**Problem statement:** Faithfully repeat all of the records, as they are written below.
*** Begin section ***
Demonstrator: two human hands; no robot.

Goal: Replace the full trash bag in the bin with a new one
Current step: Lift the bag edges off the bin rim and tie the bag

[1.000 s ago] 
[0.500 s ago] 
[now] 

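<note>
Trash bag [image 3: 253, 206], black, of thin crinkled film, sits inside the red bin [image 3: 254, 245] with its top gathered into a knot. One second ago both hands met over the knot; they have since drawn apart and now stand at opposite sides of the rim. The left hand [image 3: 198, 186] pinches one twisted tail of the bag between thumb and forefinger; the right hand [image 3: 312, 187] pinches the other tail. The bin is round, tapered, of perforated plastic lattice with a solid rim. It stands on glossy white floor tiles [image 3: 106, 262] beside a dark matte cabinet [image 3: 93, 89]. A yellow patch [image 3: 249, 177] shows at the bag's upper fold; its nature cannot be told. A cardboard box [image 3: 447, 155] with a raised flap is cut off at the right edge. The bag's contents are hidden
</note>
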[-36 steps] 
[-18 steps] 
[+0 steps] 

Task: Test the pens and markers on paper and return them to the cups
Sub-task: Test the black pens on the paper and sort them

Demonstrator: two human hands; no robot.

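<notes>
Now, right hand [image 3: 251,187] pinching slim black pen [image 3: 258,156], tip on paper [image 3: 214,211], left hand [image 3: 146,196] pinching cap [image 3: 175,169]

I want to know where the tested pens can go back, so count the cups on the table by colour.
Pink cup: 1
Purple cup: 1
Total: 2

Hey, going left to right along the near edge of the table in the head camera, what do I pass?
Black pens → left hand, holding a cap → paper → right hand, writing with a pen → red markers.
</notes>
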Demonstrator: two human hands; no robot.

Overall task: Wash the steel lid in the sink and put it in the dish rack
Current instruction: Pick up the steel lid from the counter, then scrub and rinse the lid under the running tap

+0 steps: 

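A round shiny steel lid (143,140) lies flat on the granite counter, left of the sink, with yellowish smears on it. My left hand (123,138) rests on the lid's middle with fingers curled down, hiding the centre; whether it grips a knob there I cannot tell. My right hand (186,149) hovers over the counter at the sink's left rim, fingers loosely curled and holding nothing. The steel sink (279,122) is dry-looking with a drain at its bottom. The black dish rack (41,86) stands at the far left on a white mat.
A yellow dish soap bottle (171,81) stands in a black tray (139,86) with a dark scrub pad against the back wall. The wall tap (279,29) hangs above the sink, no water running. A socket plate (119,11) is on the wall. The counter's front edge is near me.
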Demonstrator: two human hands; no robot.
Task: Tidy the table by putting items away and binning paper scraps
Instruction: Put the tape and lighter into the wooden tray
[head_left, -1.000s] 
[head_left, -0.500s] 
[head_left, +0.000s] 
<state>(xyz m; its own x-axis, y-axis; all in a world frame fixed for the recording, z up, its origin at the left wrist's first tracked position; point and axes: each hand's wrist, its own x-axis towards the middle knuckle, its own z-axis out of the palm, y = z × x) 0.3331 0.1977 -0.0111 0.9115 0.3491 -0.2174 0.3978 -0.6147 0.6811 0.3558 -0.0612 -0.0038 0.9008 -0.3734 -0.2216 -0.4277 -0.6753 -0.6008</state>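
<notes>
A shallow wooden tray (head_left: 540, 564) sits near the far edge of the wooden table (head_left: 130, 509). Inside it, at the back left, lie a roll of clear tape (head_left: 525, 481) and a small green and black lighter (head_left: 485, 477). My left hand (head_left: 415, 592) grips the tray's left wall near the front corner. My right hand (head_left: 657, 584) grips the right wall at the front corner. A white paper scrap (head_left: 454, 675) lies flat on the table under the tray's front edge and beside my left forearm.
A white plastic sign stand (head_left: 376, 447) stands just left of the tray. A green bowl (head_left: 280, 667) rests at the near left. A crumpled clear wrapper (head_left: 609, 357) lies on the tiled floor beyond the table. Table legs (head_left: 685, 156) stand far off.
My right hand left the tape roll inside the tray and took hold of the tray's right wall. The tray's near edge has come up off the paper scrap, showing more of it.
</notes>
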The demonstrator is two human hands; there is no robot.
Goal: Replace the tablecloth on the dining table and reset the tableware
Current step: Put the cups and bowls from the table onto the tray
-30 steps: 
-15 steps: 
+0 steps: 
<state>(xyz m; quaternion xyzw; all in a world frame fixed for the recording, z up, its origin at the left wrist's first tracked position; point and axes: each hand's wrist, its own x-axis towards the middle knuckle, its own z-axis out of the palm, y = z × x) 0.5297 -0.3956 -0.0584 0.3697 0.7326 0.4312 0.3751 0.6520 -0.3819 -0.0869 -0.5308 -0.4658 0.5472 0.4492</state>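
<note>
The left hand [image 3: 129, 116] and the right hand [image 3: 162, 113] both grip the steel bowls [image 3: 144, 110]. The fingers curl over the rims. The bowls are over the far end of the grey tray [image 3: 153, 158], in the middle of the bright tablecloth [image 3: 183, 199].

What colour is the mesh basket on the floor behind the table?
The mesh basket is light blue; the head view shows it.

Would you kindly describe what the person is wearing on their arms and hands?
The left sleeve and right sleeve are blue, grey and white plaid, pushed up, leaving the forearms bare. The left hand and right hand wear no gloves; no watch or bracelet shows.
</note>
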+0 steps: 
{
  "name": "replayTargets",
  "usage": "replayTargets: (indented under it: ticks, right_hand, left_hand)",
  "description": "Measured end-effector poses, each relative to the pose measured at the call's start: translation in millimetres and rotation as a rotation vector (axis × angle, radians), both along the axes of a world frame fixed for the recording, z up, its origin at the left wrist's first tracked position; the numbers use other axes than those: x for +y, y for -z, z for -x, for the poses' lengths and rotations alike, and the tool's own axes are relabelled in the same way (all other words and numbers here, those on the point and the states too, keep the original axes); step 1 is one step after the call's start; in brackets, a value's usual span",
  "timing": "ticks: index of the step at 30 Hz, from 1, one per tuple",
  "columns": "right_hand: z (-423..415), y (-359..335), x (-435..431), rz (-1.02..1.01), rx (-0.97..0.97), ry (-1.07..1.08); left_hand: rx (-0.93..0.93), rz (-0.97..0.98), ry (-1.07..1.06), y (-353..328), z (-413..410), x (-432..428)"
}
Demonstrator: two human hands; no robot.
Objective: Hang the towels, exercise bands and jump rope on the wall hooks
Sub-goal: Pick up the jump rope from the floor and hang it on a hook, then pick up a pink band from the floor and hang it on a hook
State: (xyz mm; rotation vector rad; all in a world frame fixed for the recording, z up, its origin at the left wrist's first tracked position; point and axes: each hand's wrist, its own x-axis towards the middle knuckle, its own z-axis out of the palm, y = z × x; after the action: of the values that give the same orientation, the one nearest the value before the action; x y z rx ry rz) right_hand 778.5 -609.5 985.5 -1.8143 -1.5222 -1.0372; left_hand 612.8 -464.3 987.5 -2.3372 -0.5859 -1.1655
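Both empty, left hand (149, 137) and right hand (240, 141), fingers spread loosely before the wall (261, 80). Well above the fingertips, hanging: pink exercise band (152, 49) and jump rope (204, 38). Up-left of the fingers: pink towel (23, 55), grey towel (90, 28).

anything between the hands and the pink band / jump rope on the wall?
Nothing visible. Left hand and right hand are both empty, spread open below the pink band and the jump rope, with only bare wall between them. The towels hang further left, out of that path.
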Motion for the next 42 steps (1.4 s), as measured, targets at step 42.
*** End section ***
**Answer to the problem:**
Demonstrator: two human hands; no robot.

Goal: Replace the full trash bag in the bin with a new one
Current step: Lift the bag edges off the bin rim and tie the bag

[1.000 s ago] 
[0.500 s ago] 
[now] 

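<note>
Trash bag [image 3: 253, 206], black, of thin crinkled film, sits inside the red bin [image 3: 254, 245] with its top gathered into a knot. One second ago both hands met over the knot; they have since drawn apart and now stand at opposite sides of the rim. The left hand [image 3: 198, 186] pinches one twisted tail of the bag between thumb and forefinger; the right hand [image 3: 312, 187] pinches the other tail. The bin is round, tapered, of perforated plastic lattice with a solid rim. It stands on glossy white floor tiles [image 3: 106, 262] beside a dark matte cabinet [image 3: 93, 89]. A yellow patch [image 3: 249, 177] shows at the bag's upper fold; its nature cannot be told. A cardboard box [image 3: 447, 155] with a raised flap is cut off at the right edge. The bag's contents are hidden
</note>
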[-36 steps] 
[-18 steps] 
[+0 steps] 

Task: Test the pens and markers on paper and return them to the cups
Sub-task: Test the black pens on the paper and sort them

Demonstrator: two human hands; no robot.

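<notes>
Now, right hand [image 3: 251,187] pinching slim black pen [image 3: 258,156], tip on paper [image 3: 214,211], left hand [image 3: 146,196] pinching cap [image 3: 175,169]

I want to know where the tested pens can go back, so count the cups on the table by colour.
Pink cup: 1
Purple cup: 1
Total: 2

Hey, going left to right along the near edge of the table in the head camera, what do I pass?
Black pens → left hand, holding a cap → paper → right hand, writing with a pen → red markers.
</notes>
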Demonstrator: two human hands; no robot.

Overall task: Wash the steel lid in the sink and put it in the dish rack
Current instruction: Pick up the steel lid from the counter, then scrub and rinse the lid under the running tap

+0 steps: 

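A round shiny steel lid (143,140) lies flat on the granite counter, left of the sink, with yellowish smears on it. My left hand (123,138) rests on the lid's middle with fingers curled down, hiding the centre; whether it grips a knob there I cannot tell. My right hand (186,149) hovers over the counter at the sink's left rim, fingers loosely curled and holding nothing. The steel sink (279,122) is dry-looking with a drain at its bottom. The black dish rack (41,86) stands at the far left on a white mat.
A yellow dish soap bottle (171,81) stands in a black tray (139,86) with a dark scrub pad against the back wall. The wall tap (279,29) hangs above the sink, no water running. A socket plate (119,11) is on the wall. The counter's front edge is near me.
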Demonstrator: two human hands; no robot.
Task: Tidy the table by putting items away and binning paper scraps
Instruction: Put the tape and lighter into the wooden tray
[head_left, -1.000s] 
[head_left, -0.500s] 
[head_left, +0.000s] 
<state>(xyz m; its own x-axis, y-axis; all in a world frame fixed for the recording, z up, its origin at the left wrist's first tracked position; point and axes: each hand's wrist, its own x-axis towards the middle knuckle, its own z-axis out of the palm, y = z × x) 0.3331 0.1977 -0.0111 0.9115 0.3491 -0.2174 0.3978 -0.6147 0.6811 0.3558 -0.0612 -0.0038 0.9008 -0.3734 -0.2216 -0.4277 -0.6753 -0.6008</state>
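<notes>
A shallow wooden tray (head_left: 540, 564) sits near the far edge of the wooden table (head_left: 130, 509). Inside it, at the back left, lie a roll of clear tape (head_left: 525, 481) and a small green and black lighter (head_left: 485, 477). My left hand (head_left: 415, 592) grips the tray's left wall near the front corner. My right hand (head_left: 657, 584) grips the right wall at the front corner. A white paper scrap (head_left: 454, 675) lies flat on the table under the tray's front edge and beside my left forearm.
A white plastic sign stand (head_left: 376, 447) stands just left of the tray. A green bowl (head_left: 280, 667) rests at the near left. A crumpled clear wrapper (head_left: 609, 357) lies on the tiled floor beyond the table. Table legs (head_left: 685, 156) stand far off.
My right hand left the tape roll inside the tray and took hold of the tray's right wall. The tray's near edge has come up off the paper scrap, showing more of it.
</notes>
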The demonstrator is two human hands; there is no robot.
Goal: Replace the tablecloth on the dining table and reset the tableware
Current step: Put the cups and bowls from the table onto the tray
-30 steps: 
-15 steps: 
+0 steps: 
<state>(xyz m; quaternion xyzw; all in a world frame fixed for the recording, z up, its origin at the left wrist's first tracked position; point and axes: each hand's wrist, its own x-axis towards the middle knuckle, its own z-axis out of the palm, y = z × x) 0.5297 -0.3956 -0.0584 0.3697 0.7326 0.4312 0.3751 0.6520 -0.3819 -0.0869 -0.5308 -0.4658 0.5472 0.4492</state>
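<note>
The left hand [image 3: 129, 116] and the right hand [image 3: 162, 113] both grip the steel bowls [image 3: 144, 110]. The fingers curl over the rims. The bowls are over the far end of the grey tray [image 3: 153, 158], in the middle of the bright tablecloth [image 3: 183, 199].

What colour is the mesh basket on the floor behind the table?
The mesh basket is light blue; the head view shows it.

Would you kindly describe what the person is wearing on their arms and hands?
The left sleeve and right sleeve are blue, grey and white plaid, pushed up, leaving the forearms bare. The left hand and right hand wear no gloves; no watch or bracelet shows.
</note>
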+0 steps: 
{
  "name": "replayTargets",
  "usage": "replayTargets: (indented under it: ticks, right_hand, left_hand)",
  "description": "Measured end-effector poses, each relative to the pose measured at the call's start: translation in millimetres and rotation as a rotation vector (axis × angle, radians), both along the axes of a world frame fixed for the recording, z up, its origin at the left wrist's first tracked position; the numbers use other axes than those: x for +y, y for -z, z for -x, for the poses' lengths and rotations alike, and the tool's own axes are relabelled in the same way (all other words and numbers here, those on the point and the states too, keep the original axes); step 1 is one step after the call's start; in brackets, a value's usual span",
  "timing": "ticks: index of the step at 30 Hz, from 1, one per tuple",
  "columns": "right_hand: z (-423..415), y (-359..335), x (-435..431), rz (-1.02..1.01), rx (-0.97..0.97), ry (-1.07..1.08); left_hand: rx (-0.93..0.93), rz (-0.97..0.98), ry (-1.07..1.06), y (-353..328), z (-413..410), x (-432..428)"
}
Demonstrator: two human hands; no robot.
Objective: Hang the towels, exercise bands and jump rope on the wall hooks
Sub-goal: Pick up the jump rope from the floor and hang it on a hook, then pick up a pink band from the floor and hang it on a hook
State: (xyz mm; rotation vector rad; all in a world frame fixed for the recording, z up, its origin at the left wrist's first tracked position; point and axes: each hand's wrist, its own x-axis towards the middle knuckle, its own z-axis out of the palm, y = z × x; after the action: of the values that give the same orientation, the one nearest the value before the action; x y z rx ry rz) right_hand 778.5 -609.5 985.5 -1.8143 -1.5222 -1.0372; left_hand 612.8 -464.3 987.5 -2.3372 -0.5859 -1.1655
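Both empty, left hand (149, 137) and right hand (240, 141), fingers spread loosely before the wall (261, 80). Well above the fingertips, hanging: pink exercise band (152, 49) and jump rope (204, 38). Up-left of the fingers: pink towel (23, 55), grey towel (90, 28).

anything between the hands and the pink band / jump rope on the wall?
Nothing visible. Left hand and right hand are both empty, spread open below the pink band and the jump rope, with only bare wall between them. The towels hang further left, out of that path.
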Motion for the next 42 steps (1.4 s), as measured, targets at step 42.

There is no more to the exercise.